The first launch attempt had to be abandoned during the night between Tuesday and Wednesday. The operation is more delicate than a normal takeoff for SpaceX, which must fill the lander with its cryogenic fuel (liquid methane and oxygen) before filling its own rocket.
A methane temperature problem was encountered during the first attempt, which was postponed. The mission, called IM-1, carries a moon lander developed by Intuitive Machines, a Texan company founded in 2013.
After liftoff, the lander must separate from the rocket’s upper stage and power up. Communication should then be established with the Intuitive Machine control room located in Houston, Texas. The first thrust of the engine is planned to check its operation and adjust the trajectory towards the Moon.
Moon’s South Pole
The trip will be quick: If all goes as hoped, the device will attempt to land on the moon next week, on February 22. After the Soviet Union, United States and China, India and Japan recently successfully landed on the lunar surface, becoming the fourth and fifth countries to do so.
But several private companies, including another American company, have failed to reproduce this feat. If Intuitive Machines succeeds, it will be a historic milestone for the space sector, marking the first landing of an American spacecraft on the Moon since the end of the Apollo program, more than 50 years ago.

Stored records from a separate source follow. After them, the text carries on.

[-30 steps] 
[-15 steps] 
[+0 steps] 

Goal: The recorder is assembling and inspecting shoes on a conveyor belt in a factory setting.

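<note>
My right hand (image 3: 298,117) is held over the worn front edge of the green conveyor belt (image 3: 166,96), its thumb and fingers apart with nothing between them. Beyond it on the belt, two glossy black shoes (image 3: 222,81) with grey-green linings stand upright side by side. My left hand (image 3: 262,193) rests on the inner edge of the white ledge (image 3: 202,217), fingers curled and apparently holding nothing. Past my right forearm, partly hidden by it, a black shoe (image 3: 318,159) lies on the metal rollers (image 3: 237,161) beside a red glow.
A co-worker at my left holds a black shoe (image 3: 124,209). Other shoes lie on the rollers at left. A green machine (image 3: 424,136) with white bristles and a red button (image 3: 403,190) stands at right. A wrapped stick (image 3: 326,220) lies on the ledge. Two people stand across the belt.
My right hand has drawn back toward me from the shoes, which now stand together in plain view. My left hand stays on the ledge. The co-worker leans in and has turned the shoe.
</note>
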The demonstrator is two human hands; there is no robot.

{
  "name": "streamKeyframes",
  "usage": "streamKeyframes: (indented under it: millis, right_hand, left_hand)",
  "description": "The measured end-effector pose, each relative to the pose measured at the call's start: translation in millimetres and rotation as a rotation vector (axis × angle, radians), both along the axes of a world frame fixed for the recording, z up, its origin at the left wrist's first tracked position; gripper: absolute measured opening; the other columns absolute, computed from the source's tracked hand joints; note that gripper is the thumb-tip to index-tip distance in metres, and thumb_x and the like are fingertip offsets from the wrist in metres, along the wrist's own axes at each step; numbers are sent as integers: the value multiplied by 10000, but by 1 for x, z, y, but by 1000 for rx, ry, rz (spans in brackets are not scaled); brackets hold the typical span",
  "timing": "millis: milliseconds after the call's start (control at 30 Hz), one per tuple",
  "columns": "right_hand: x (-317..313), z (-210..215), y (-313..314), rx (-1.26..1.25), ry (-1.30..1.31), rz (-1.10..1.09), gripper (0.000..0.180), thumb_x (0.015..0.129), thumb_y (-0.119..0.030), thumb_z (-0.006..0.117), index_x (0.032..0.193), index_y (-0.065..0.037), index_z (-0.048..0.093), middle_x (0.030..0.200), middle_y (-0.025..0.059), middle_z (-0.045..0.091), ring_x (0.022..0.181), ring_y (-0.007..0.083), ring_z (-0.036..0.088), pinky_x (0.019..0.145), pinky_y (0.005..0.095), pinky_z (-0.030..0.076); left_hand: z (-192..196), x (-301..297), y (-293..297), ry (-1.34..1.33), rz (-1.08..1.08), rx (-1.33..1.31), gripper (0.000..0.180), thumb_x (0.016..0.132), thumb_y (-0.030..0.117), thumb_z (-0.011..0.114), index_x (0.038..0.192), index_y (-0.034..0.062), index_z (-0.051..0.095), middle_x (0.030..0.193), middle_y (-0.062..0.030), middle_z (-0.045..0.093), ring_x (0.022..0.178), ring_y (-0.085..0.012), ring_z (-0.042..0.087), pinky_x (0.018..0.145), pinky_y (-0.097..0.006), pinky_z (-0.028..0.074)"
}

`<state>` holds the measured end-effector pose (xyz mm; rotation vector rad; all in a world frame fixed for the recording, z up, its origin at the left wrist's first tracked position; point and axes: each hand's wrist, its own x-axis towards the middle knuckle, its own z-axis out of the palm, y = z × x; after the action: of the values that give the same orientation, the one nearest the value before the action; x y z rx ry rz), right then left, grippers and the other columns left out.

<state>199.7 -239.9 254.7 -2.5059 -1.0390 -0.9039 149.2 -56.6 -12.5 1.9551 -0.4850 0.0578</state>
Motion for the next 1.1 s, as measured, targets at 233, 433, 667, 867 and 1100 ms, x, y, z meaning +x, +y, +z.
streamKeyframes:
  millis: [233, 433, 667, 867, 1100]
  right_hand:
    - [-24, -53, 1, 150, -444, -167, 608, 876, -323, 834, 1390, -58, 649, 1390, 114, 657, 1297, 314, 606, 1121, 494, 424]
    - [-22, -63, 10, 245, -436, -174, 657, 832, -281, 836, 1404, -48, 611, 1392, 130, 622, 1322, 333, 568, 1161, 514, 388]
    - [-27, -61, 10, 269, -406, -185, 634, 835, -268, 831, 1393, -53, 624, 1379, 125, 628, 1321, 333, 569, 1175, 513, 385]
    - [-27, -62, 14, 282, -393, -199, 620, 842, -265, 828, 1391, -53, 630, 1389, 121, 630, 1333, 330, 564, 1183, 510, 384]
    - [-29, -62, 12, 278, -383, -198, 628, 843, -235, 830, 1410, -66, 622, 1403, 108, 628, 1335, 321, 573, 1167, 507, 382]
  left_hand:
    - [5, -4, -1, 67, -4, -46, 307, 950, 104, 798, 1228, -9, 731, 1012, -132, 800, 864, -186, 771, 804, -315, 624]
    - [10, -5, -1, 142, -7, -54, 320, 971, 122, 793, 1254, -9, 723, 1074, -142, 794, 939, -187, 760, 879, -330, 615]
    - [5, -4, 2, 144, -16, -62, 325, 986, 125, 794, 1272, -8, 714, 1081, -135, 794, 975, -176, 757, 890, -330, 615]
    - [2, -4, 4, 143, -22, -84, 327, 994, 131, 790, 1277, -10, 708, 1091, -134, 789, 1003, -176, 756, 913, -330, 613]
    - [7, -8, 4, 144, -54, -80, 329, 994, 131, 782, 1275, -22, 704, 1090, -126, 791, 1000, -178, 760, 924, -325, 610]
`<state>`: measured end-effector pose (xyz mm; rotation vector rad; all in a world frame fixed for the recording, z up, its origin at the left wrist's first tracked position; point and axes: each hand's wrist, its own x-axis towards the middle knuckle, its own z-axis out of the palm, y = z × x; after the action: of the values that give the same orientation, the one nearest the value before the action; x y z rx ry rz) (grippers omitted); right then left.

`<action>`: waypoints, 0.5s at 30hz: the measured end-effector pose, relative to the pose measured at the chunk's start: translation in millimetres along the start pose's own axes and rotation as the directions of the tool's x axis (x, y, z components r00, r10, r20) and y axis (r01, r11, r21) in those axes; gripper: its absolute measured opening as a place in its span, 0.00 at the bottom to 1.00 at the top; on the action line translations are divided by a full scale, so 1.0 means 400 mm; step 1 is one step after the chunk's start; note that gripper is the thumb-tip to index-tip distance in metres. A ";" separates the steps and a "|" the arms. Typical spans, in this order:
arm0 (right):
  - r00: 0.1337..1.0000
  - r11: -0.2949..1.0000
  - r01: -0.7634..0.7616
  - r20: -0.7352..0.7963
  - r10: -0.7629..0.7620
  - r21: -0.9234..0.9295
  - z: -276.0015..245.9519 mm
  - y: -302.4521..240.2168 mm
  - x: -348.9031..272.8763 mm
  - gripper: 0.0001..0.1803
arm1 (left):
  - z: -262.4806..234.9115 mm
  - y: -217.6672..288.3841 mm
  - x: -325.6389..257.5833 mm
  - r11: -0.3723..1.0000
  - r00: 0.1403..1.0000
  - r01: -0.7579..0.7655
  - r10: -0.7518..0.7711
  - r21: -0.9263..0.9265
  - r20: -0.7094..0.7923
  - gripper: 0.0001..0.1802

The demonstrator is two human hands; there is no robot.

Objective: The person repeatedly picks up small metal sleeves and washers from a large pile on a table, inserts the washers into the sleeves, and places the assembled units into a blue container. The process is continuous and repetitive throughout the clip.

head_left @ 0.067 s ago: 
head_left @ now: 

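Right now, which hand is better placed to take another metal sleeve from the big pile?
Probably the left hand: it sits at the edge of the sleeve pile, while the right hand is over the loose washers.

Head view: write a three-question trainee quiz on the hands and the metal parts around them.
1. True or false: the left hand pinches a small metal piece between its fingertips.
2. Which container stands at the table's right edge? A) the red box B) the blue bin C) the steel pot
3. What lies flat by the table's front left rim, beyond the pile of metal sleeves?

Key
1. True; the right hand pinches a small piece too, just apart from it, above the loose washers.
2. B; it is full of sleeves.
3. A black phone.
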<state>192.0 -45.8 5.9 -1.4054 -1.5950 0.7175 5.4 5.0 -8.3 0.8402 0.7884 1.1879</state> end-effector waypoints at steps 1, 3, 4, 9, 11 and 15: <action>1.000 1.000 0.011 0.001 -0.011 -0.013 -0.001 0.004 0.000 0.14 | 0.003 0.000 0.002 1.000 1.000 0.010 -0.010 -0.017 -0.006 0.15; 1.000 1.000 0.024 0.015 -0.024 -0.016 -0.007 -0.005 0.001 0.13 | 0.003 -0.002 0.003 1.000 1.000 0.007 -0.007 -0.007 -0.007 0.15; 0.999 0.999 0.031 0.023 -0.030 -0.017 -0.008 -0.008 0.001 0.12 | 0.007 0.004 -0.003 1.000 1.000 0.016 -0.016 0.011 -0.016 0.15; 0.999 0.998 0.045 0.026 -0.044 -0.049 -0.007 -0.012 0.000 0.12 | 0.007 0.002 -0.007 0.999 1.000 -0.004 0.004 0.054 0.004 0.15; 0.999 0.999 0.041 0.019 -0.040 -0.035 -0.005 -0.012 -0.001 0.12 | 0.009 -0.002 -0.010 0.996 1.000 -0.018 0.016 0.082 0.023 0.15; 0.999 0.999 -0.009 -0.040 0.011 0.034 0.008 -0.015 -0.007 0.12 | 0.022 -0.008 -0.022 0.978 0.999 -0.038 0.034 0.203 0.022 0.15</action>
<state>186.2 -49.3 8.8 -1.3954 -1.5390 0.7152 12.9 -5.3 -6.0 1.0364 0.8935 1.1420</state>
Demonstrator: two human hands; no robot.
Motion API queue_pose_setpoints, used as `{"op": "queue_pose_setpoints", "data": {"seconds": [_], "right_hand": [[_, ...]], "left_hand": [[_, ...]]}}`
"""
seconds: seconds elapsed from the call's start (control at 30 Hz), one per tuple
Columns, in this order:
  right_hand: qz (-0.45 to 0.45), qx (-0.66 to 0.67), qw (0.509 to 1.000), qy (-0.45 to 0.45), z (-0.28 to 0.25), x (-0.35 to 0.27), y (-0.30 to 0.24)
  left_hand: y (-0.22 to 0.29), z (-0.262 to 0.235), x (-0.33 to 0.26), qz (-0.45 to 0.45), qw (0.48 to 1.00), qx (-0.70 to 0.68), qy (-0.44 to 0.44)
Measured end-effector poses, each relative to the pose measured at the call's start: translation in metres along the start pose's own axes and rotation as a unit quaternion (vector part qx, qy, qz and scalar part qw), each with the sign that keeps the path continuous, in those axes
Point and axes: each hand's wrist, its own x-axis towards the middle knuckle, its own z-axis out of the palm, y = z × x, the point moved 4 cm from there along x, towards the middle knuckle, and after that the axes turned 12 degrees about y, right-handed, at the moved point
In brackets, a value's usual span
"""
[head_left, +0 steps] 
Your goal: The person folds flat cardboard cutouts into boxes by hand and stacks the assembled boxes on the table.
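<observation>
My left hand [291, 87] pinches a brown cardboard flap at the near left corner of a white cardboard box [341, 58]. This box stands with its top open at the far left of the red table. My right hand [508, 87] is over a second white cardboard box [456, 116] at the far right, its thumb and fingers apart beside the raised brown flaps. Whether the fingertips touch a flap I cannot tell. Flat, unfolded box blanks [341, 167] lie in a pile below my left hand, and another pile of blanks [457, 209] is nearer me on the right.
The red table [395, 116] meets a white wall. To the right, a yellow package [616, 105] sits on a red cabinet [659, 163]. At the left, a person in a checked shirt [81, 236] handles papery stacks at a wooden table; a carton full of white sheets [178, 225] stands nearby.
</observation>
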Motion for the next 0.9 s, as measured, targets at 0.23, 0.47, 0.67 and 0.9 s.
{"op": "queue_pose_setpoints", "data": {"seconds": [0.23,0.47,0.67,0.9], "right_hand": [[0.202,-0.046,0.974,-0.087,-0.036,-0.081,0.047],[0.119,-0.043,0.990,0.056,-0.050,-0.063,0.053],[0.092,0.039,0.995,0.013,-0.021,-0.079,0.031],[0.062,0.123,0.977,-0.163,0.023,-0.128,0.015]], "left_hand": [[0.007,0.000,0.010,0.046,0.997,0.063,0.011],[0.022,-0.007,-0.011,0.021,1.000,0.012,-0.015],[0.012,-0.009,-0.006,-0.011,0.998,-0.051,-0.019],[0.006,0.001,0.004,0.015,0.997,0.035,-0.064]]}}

The model of the lander sent is called Nova-C and is over four meters tall. The clone used for this first mission was named Odysseus. It carries six private cargoes, including sculptures by contemporary artist Jeff Koons representing the phases of the moon.
But above all it carries six scientific instruments from NASA, the main customer for the trip. The mission is part of a new program called CLPS, established by the American space agency, which has entrusted private companies with carrying scientific instruments to the Moon in preparation for the return of astronauts.
By relying on the private sector, NASA says it can send more materials, more frequently and for less time, than the vehicles it connects to. The contract signed by NASA for this first intuitive machine mission is worth $118 million. The planned landing site is a crater near the Moon’s south pole, which has yet to be explored.
Organized many missions
The lunar south pole is important to NASA, as it is there that it wants to land its astronauts as soon as 2026 as part of the Artemis mission. Reason: There is water in the form of ice, which can be used.
The six scientific instruments on board should make it possible to study this particular environment. Four cameras, for example, will observe the landing phase and projected dust during landing, to compare its effects with the Apollo moon landings conducted near the equator.
The first American company, Astrobotic, also under contract with NASA for the CLPS program, failed to reach the moon in January. A new astrobotic test, as well as two other Intuitive Machines missions (IM-2 and IM-3), are already planned for this year.
A third American company, Firefly Aerospace, should also attempt the venture in 2024. Tests by other companies, Israeli and Japanese, ended in crashes in 2019 and 2023.